Animal Math
- Book cover of Cheetah Math
- Tiger Math (2000); Chimp Math (2002); Polar Bear Math (2004); Panda Math (2005); Cheetah Math (2007);
- Author: Ann Whitehead Nagda, Cindy Bickel, and San Diego Zoo
- Language: English
- Discipline: Mathematics
- Publisher: Henry Holt and Company
- Published: 2000-2007
- No. of books: 5

= Animal Math =

Educational book series

Animal Math is an educational book series featuring baby animals that introduces reader to mathematic principles. The series consists of five books: Tiger Math (2000), Chimp Math (2002), Polar Bear Math (2004), Panda Math (2005), and Cheetah Math (2007). On the right-hand pages, the books tell stories of baby animals cared for at either the Denver Zoo or San Diego Zoo who needed extra care when they were young. The left-hand pages discuss basic mathematic concepts using the animals as examples in problems.

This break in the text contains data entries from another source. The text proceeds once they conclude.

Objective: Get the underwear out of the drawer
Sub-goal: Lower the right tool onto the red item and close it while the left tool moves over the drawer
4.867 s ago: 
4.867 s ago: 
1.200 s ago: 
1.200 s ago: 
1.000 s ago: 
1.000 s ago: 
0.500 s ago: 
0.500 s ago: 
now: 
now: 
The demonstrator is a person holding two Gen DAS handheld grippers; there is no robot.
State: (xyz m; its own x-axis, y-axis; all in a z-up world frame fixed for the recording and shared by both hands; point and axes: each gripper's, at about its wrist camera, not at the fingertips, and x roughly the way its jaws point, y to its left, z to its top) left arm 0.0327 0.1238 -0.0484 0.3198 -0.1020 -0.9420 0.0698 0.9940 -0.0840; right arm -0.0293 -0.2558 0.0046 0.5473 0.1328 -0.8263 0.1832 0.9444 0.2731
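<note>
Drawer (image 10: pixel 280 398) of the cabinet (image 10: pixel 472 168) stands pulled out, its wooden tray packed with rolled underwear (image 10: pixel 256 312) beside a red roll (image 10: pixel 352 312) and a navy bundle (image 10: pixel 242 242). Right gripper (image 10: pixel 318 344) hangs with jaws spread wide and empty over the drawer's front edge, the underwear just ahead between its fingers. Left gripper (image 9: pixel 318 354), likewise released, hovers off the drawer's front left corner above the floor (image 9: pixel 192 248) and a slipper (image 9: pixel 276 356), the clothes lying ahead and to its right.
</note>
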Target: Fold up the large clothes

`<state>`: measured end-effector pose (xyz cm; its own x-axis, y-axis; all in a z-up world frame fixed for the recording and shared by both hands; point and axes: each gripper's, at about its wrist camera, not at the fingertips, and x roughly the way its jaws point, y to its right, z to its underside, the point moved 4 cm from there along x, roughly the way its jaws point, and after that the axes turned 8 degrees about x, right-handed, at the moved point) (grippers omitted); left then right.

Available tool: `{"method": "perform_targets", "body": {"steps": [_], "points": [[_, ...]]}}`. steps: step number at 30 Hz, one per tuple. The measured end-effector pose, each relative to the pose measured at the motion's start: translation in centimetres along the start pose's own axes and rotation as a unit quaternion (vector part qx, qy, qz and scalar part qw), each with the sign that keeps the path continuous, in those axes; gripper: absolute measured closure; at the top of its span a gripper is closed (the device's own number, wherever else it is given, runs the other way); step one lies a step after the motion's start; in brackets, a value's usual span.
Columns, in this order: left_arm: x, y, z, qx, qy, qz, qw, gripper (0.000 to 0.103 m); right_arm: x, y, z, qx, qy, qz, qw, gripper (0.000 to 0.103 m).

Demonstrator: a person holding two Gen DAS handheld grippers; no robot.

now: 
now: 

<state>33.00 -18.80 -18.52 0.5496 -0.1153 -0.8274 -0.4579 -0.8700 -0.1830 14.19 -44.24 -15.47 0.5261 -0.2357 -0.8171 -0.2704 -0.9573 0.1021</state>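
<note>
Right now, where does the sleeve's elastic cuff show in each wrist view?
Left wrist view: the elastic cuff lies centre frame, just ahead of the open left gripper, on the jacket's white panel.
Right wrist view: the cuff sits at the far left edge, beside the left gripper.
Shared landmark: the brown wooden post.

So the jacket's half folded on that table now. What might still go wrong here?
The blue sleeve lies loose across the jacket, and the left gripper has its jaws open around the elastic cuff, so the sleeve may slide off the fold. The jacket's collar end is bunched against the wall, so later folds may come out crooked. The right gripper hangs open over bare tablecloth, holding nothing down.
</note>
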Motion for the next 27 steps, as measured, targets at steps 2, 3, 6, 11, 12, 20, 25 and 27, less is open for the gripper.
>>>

Published by Henry Holt and Company, the books are authored by Ann Whitehead Nagda, with support from Cindy Bickel, an assistant at the Denver Zoo, or in collaboration with the San Diego Zoo.

== Books ==

=== Tiger Math (2000) ===
Tiger Math: Learning to Graph from a Baby Tiger (2000), co-written by Ann Whitehead Nagda and Cindy Bickel, teaches students about different types of graphs, including bar graphs, line graphs, picture graphs, and pie charts. The book features the Siberian tiger cub T. J., who was born at the Denver Zoo, then struggled to eat after his mother died.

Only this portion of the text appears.